▸ **What you should do**
Beginning with the line below that contains "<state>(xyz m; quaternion" and ending with the line that contains "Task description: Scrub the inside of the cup", copy every line exactly. Copy nothing else.

─── Data extracts ───

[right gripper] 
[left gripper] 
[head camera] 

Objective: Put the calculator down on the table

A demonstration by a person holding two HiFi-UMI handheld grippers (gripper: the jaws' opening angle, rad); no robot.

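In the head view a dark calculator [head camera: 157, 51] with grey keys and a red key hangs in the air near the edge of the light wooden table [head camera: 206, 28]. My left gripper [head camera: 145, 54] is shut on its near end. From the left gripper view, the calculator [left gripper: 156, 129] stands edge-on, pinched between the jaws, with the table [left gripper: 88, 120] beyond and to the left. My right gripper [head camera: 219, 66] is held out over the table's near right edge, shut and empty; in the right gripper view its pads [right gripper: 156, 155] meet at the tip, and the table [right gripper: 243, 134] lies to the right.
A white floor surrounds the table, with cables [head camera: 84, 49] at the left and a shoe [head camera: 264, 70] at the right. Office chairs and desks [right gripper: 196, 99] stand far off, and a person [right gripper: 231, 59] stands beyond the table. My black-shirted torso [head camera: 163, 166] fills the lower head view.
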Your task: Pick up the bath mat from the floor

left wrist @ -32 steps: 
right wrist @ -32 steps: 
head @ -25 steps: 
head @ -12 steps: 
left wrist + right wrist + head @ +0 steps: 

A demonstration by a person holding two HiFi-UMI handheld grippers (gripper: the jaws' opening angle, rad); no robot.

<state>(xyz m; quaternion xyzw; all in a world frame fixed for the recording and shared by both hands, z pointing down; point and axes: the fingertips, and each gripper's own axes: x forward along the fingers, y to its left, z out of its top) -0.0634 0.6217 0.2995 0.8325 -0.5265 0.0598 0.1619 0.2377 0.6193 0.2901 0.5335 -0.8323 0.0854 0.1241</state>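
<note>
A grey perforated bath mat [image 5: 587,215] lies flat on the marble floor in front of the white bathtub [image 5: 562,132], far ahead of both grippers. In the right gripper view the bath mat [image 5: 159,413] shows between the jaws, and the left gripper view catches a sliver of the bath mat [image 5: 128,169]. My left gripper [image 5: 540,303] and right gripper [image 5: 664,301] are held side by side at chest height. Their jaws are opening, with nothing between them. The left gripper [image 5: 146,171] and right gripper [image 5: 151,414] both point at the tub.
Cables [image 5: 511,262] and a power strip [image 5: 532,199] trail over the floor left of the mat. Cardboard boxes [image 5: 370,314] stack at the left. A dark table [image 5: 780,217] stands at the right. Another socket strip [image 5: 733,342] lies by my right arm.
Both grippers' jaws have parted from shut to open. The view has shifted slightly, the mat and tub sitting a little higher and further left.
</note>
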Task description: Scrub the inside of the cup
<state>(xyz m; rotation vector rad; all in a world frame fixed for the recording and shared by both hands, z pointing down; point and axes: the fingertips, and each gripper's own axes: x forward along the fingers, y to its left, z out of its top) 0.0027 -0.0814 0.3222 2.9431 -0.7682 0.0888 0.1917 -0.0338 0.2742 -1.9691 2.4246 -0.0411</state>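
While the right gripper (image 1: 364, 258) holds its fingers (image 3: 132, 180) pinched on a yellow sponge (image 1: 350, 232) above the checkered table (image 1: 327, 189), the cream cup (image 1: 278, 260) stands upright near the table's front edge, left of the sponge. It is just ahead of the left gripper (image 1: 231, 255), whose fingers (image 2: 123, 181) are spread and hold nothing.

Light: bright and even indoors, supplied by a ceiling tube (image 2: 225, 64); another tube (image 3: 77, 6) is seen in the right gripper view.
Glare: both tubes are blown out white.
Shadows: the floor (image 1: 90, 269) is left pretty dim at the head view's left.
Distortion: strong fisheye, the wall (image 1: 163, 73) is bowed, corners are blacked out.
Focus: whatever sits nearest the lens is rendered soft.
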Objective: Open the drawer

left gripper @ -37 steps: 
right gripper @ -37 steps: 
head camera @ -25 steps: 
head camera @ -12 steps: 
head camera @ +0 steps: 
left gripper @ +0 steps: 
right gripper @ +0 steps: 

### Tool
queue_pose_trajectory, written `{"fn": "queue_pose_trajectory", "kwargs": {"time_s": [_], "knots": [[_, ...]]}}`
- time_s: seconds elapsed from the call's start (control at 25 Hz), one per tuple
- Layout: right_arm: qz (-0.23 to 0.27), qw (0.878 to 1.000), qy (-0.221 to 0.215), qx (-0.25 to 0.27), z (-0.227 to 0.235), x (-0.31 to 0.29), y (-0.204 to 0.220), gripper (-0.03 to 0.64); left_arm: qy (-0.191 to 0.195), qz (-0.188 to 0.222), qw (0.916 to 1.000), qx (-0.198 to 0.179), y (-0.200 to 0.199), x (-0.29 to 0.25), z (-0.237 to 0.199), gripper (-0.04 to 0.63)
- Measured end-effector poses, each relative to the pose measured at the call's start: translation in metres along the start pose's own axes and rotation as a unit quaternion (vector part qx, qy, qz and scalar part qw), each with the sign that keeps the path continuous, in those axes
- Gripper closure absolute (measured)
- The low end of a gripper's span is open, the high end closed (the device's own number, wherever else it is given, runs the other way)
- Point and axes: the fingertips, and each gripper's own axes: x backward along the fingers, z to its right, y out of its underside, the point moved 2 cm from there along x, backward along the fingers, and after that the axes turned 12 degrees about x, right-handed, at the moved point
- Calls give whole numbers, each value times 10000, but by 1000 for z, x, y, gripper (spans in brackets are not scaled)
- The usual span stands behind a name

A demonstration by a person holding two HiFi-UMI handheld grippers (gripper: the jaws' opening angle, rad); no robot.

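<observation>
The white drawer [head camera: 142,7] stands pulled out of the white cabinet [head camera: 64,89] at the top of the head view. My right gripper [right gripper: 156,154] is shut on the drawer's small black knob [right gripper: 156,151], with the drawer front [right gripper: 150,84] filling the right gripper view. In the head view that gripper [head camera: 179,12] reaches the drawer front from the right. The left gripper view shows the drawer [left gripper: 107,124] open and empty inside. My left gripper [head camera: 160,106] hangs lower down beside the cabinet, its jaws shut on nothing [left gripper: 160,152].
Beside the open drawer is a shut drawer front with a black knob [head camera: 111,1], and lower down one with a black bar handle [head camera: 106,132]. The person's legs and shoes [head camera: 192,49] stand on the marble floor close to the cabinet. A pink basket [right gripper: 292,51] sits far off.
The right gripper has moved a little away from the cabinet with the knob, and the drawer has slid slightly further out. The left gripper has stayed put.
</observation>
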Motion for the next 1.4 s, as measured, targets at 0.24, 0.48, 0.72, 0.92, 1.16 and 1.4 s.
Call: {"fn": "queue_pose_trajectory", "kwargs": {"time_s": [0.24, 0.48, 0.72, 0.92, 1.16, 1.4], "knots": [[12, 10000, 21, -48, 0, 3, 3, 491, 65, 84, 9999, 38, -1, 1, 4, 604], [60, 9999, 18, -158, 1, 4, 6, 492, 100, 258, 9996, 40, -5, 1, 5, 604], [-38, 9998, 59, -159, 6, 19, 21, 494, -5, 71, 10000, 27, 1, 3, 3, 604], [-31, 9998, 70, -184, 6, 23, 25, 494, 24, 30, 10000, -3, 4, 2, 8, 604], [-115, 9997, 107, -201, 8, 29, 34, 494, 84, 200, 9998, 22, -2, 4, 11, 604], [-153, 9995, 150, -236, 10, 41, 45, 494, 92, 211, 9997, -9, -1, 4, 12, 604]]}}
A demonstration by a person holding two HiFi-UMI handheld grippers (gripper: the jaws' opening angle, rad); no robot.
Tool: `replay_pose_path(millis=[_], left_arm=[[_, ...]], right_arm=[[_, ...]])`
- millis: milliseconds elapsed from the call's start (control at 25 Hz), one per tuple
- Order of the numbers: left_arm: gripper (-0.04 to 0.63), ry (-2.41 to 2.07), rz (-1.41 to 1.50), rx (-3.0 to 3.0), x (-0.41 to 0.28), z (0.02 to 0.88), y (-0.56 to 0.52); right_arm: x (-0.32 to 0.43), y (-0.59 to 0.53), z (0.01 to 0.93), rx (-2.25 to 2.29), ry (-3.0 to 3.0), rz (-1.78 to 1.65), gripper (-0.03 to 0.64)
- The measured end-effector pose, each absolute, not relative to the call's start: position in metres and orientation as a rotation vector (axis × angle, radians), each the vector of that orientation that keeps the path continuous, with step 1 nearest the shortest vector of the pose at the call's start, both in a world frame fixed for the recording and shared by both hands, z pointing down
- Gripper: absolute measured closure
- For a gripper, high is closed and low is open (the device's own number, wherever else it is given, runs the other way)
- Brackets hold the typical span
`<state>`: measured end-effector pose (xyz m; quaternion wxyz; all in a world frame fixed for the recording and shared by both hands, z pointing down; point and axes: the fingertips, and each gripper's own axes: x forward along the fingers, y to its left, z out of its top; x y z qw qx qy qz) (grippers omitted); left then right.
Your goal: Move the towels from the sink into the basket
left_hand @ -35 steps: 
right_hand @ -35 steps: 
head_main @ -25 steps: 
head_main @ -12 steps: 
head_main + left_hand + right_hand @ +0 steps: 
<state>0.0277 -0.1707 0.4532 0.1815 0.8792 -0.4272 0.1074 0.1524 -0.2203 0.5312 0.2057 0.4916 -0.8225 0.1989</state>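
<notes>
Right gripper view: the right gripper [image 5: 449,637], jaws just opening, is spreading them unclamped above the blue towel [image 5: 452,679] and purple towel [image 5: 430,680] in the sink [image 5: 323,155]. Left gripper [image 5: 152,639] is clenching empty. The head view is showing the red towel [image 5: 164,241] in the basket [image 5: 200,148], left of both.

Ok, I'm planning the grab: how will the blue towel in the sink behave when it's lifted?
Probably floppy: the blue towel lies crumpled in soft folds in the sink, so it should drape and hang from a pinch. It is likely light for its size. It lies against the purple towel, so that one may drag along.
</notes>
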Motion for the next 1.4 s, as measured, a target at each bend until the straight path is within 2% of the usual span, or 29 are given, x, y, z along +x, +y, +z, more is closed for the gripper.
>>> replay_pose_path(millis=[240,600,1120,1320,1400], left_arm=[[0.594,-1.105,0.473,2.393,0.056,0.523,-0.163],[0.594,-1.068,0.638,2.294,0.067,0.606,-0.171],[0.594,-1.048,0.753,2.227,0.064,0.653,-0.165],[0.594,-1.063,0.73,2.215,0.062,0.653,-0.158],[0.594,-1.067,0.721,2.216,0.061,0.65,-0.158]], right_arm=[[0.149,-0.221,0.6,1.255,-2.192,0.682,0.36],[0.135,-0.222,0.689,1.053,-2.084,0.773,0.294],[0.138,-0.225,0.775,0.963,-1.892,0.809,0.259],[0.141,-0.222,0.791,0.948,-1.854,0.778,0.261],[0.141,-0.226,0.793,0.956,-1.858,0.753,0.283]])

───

▸ **Response below**
<state>(xyz m; quaternion xyzw; all in a world frame fixed for the recording and shared by both hands, z pointing down; point and axes: the fingertips, and each gripper's own axes: x forward along the fingers, y to its left, z out of its top) -0.0634 0.6217 0.2995 0.8325 -0.5265 0.0598 0.1619 0.2377 0.6193 0.2901 0.5335 -0.8323 0.0854 0.1241</state>
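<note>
A grey perforated bath mat [image 5: 587,215] lies flat on the marble floor in front of the white bathtub [image 5: 562,132], far ahead of both grippers. In the right gripper view the bath mat [image 5: 159,413] shows between the jaws, and the left gripper view catches a sliver of the bath mat [image 5: 128,169]. My left gripper [image 5: 540,303] and right gripper [image 5: 664,301] are held side by side at chest height. Their jaws are opening, with nothing between them. The left gripper [image 5: 146,171] and right gripper [image 5: 151,414] both point at the tub.
Cables [image 5: 511,262] and a power strip [image 5: 532,199] trail over the floor left of the mat. Cardboard boxes [image 5: 370,314] stack at the left. A dark table [image 5: 780,217] stands at the right. Another socket strip [image 5: 733,342] lies by my right arm.
Both grippers' jaws have parted from shut to open. The view has shifted slightly, the mat and tub sitting a little higher and further left.
</note>
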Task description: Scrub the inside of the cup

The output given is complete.